While London City has increased its passenger tally by 50 per cent in five years and is the closest terminal to the U.K. capital’s financial center, it’s a fraction the size of Britain’s leading hubs, faces opposition from leading politicians and is limited in its growth prospects by a runway that can’t take full-size jets.

According to people with knowledge of the matter, the winning bid, from Alberta Investment Management Corp., Ontario Teachers’ Pension Plan and OMERS, is about 44 times London City’s earnings before interest, tax, depreciation and amortization of 45.8 million pounds in 2014, the latest year with available data. No price was given when the deal was announced Friday.

Top Dollar

The average multiple for airport deals in 2014 was 17, including debt, according to aviation consults ICFI. Investment funds are increasingly willing to pay top dollar for assets offering stable long-term returns after years of low interest rates.

The CityFlyer arm of IAG’s British Airways unit would most likely shift services to London Stansted, Walsh said. BA said this month that the unit would start flights from the airport 30 miles north of London — which has direct rail services to the banking district — in order to better utilize London City-based Embraer SA planes unable to operate during a weekend flight ban there.

CityJet Ltd., the airport’s biggest carrier, share’s IAG’s doubts about the deal, according to owner Intro Aviation, where CEO Peter Oncken said it had provoked “some concern.” Intro bought CityJet in 2014 after Air France had struggled for 18 months to sell the unprofitable business, and said in October it would bring in 15 Russian Superjet 100s to refresh the fleet.

Runway Limit

“I don’t think refinancing the purchase price with higher fees would work,” Oncken said in an interview. “London has six airports, and passengers would think twice about how to get from A to B if one got more expensive. The owners know this and we expect them to come forward to tell the airport users how they plan to proceed.”

While London City, six miles from the main financial district and half that distance from the new banking hub of Canary Wharf, is a favorite with passengers partly because of the modest size of its terminal, which means they can get from the curb to the plane more rapidly than at bigger bases, the ease of travel is partly a reflection of operational limitations.

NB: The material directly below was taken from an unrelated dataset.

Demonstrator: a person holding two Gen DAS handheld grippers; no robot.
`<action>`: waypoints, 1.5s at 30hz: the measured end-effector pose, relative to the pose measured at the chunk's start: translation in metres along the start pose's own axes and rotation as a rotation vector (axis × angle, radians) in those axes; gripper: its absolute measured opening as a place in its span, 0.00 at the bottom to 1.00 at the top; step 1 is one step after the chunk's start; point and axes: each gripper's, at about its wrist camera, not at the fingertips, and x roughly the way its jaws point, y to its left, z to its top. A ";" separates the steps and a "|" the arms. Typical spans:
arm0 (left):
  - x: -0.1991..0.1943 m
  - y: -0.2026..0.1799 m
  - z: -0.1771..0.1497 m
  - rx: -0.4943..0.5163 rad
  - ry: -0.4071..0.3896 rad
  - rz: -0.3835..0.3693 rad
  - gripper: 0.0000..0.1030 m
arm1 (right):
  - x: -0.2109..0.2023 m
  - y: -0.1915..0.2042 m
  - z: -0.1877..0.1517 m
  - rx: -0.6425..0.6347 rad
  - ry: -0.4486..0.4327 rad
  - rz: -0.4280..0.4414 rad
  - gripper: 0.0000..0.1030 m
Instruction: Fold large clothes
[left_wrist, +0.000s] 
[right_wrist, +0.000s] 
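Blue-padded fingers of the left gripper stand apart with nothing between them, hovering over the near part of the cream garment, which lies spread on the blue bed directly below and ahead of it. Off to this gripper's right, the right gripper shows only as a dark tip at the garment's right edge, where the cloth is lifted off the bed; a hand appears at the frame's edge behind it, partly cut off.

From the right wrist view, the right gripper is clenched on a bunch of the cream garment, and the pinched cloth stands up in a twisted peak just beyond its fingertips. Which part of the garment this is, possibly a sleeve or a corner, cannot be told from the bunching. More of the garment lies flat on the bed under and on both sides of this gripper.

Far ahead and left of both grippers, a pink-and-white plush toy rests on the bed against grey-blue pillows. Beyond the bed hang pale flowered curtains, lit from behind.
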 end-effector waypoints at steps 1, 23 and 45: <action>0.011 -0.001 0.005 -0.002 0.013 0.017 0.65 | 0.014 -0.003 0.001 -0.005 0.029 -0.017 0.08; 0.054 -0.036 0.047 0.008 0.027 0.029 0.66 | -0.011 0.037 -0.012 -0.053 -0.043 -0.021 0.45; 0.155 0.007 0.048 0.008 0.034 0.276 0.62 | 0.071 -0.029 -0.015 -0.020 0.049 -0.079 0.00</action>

Because City was built on a quayside on the banks of the Thames its runway is so short at 1.2 kilometers that only regional aircraft can operate with a full fuel load, limiting each flight’s passenger total and range. BA operates the Airbus Group SE A318 fitted with 32 lie-flat business seats there, though must refuel in Ireland in order to complete the trip to New York.

Political Dimension

London Mayor Boris Johnson wants to limit operations at City and even close the airport on the grounds that its inappropriate for terminals to be located in urban centers because of the associated noise and air pollution.

Johnson, one of Britain’s leading politicians and seen as a possible future prime minister, last year vetoed a 250 million- pound plan to add aircraft stands, an arrivals terminal and taxiway to help City make an already-authorized jump to 6.5 million passengers a year by 2023, compared with 4.32 million in 2015. An appeal is scheduled to be held shortly.

London Heathrow, the capital’s biggest hub and the busiest in Europe, attracted 75 million travelers last year — or 17 times as many.

The airport’s sale is expected to close on March 10, according to a statement from 75 per cent owner Global Infrastructure Partners. The Canadian-led group, which also includes Kuwait Investment Authority, had vied with China’s HNA Group and Cheung Kong Infrastructure Holdings Ltd. to acquire the facility.

Opened in 1987, City was sold to Irish businessman Dermot Desmond for 23.5 million pounds in 1995 before being acquired by GIP American International Group Inc. in 2006. Reports at the time said the companies paid 750 million pounds, though terms weren’t disclosed. Two years later, AIG sold its stake to GIP and Highstar Capital, which will also dispose of its 25 per cent holding.

It was just a couple of weeks ago when I discussed how Canadian pensions are cooling on infrastructure. Several senior executives expressed serious concerns that the pricing of deals was becoming expensive and they needed to “stay disciplined” (seems like they’re saying one thing and doing the exact opposite).

I’m scratching my head trying to figure out how a consortium which includes Ontario Teachers’, AIMCo and OMERS Borealis bought the London City Airport by submitting a bid which is about 44 times London City’s earnings before interest, tax, depreciation and amortization of 45.8 million pounds in 2014, according to the latest year with available data.

This is just nuts and it proves my point that global pensions and sovereign wealth funds are inflating a massive infrastructure bubble. It also might help explain why Ontario Teachers’ dumped $1 billion of private equity funds in the secondary market.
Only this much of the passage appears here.